Task statement: In the material below, find each line with the word "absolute" and copy it.
○ ○ ○ ○ ○
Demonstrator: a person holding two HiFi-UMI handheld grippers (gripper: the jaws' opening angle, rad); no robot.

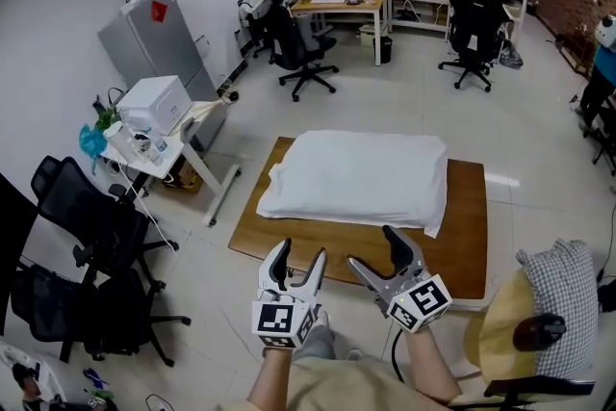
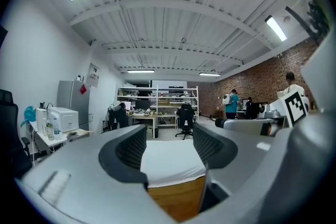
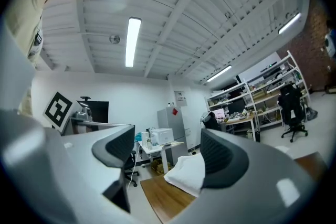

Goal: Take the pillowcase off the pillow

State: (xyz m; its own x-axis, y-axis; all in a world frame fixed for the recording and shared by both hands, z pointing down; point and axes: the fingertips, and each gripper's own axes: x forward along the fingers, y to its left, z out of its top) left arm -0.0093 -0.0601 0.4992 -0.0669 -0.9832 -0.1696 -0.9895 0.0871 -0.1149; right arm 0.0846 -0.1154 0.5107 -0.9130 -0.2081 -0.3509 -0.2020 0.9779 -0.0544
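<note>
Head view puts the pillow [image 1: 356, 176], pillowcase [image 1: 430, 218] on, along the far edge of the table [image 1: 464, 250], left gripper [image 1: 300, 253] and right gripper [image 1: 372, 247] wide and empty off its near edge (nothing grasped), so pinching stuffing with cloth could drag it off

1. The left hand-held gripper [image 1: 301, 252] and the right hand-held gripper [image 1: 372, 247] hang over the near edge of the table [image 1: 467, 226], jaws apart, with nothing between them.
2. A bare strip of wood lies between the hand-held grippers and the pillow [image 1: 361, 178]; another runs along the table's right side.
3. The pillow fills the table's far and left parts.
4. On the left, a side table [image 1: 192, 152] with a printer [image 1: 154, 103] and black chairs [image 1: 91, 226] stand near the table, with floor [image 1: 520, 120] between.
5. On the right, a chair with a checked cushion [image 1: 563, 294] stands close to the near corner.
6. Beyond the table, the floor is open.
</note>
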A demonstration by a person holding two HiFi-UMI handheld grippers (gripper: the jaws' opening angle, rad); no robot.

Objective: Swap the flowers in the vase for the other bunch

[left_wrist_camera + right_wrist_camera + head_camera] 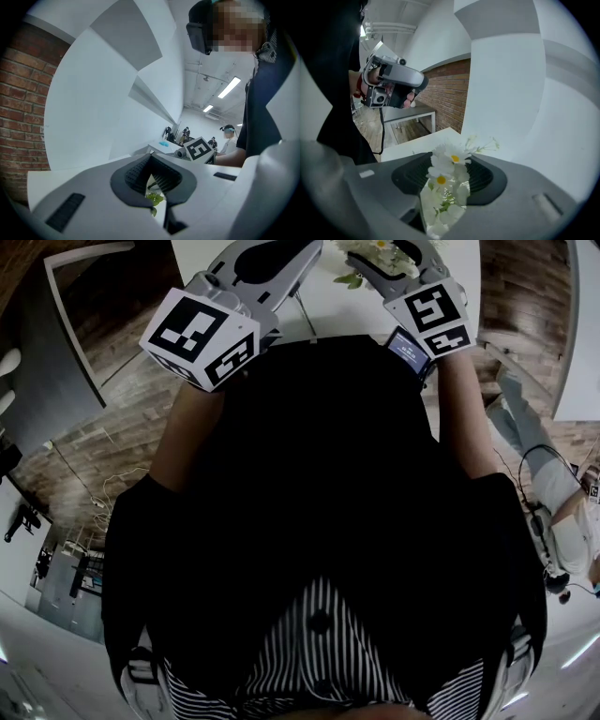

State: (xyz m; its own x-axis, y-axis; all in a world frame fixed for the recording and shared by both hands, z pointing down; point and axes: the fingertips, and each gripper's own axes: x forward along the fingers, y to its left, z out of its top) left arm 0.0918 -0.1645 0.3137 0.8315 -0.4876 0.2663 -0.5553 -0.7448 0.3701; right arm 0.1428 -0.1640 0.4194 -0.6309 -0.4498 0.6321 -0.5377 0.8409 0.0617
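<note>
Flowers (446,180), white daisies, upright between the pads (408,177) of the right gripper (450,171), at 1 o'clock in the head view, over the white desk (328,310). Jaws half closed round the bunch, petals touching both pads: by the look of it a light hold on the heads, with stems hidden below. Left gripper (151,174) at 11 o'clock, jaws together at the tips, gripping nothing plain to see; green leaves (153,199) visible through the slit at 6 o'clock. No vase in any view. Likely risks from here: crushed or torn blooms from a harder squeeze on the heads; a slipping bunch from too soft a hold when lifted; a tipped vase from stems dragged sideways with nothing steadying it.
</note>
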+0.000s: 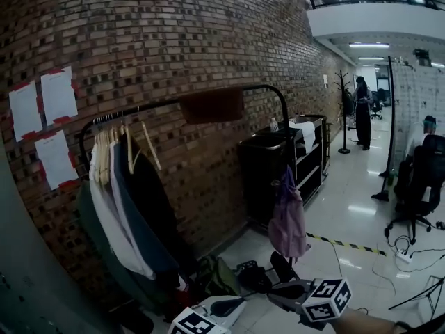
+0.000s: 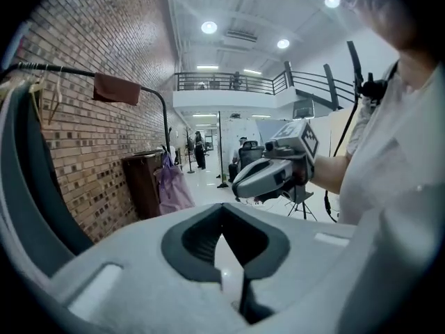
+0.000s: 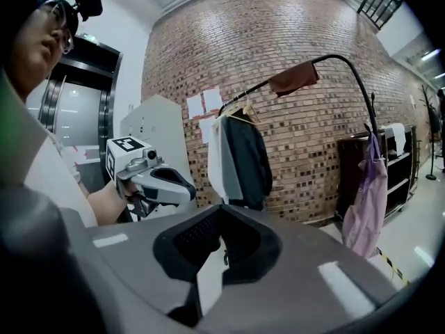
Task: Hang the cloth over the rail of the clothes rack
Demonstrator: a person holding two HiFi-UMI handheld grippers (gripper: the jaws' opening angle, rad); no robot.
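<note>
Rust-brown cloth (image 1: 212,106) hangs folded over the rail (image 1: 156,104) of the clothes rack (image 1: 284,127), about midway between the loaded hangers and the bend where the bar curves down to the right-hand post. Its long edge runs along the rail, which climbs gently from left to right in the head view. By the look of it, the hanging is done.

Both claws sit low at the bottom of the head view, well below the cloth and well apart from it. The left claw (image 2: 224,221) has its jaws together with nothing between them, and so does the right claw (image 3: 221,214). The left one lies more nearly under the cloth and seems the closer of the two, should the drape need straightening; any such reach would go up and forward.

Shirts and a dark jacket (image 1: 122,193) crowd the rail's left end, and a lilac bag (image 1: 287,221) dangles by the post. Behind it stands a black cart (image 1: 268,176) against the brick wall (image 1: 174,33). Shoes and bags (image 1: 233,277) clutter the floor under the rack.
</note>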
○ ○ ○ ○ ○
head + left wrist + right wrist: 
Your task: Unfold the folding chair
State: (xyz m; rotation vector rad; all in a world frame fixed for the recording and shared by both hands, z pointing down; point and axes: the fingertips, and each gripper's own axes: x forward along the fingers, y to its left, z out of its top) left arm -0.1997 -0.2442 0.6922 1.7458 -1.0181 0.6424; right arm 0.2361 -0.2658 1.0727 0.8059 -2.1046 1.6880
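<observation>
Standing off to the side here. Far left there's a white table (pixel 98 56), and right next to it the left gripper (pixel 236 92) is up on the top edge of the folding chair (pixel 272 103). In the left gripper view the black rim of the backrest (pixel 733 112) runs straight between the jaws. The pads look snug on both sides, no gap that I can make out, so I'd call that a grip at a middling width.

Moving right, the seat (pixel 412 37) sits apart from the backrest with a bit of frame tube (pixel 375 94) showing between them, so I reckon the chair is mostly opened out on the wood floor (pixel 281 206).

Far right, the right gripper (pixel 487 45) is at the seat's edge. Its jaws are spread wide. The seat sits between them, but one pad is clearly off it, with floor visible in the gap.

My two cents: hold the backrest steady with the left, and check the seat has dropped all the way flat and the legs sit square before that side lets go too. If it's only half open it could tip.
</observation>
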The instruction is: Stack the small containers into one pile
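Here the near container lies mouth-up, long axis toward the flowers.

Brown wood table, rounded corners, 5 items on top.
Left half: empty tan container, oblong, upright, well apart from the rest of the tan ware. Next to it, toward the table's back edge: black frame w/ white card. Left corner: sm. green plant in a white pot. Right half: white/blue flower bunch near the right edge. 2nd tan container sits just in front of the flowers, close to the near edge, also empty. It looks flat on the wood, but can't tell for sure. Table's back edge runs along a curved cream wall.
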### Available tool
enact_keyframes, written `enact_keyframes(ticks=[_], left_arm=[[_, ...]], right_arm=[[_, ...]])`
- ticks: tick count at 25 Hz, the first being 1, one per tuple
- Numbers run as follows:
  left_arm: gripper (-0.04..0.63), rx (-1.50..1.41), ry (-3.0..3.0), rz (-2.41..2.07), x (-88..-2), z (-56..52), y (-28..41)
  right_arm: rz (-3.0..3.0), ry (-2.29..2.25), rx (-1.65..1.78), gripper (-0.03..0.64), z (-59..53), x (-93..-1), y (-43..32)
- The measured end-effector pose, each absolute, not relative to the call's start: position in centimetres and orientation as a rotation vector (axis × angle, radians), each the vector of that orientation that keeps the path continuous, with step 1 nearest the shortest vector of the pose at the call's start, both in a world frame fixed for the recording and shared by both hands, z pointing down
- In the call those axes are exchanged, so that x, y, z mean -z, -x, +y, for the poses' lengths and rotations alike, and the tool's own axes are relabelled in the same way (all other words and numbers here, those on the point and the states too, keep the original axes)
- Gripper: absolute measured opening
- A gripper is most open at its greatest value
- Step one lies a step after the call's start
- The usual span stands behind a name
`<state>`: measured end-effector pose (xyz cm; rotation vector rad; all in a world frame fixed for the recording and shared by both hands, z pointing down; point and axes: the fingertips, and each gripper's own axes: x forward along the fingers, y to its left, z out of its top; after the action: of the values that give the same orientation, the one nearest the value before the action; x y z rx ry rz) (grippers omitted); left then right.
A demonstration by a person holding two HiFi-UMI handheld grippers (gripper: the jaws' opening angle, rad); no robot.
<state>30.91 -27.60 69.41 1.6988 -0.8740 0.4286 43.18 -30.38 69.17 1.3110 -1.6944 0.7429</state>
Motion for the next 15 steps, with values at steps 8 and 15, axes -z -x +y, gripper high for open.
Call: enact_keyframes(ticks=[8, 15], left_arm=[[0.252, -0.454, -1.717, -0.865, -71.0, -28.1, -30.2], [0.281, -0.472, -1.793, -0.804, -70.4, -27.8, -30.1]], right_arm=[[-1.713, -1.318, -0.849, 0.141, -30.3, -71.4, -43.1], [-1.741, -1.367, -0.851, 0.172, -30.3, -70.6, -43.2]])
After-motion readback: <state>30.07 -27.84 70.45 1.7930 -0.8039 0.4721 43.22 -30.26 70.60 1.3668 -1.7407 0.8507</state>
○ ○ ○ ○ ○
Written solution:
- The measured end-effector pose, each absolute, not relative to the call's start: position in centimetres and orientation as a rotation vector (axis × angle, radians), each the vector of that orientation that keeps the path continuous, with step 1 nearest the shortest vector of the pose at the call's start, both in a world frame fixed for the recording and shared by both hands, z pointing down
- Gripper: absolute measured opening

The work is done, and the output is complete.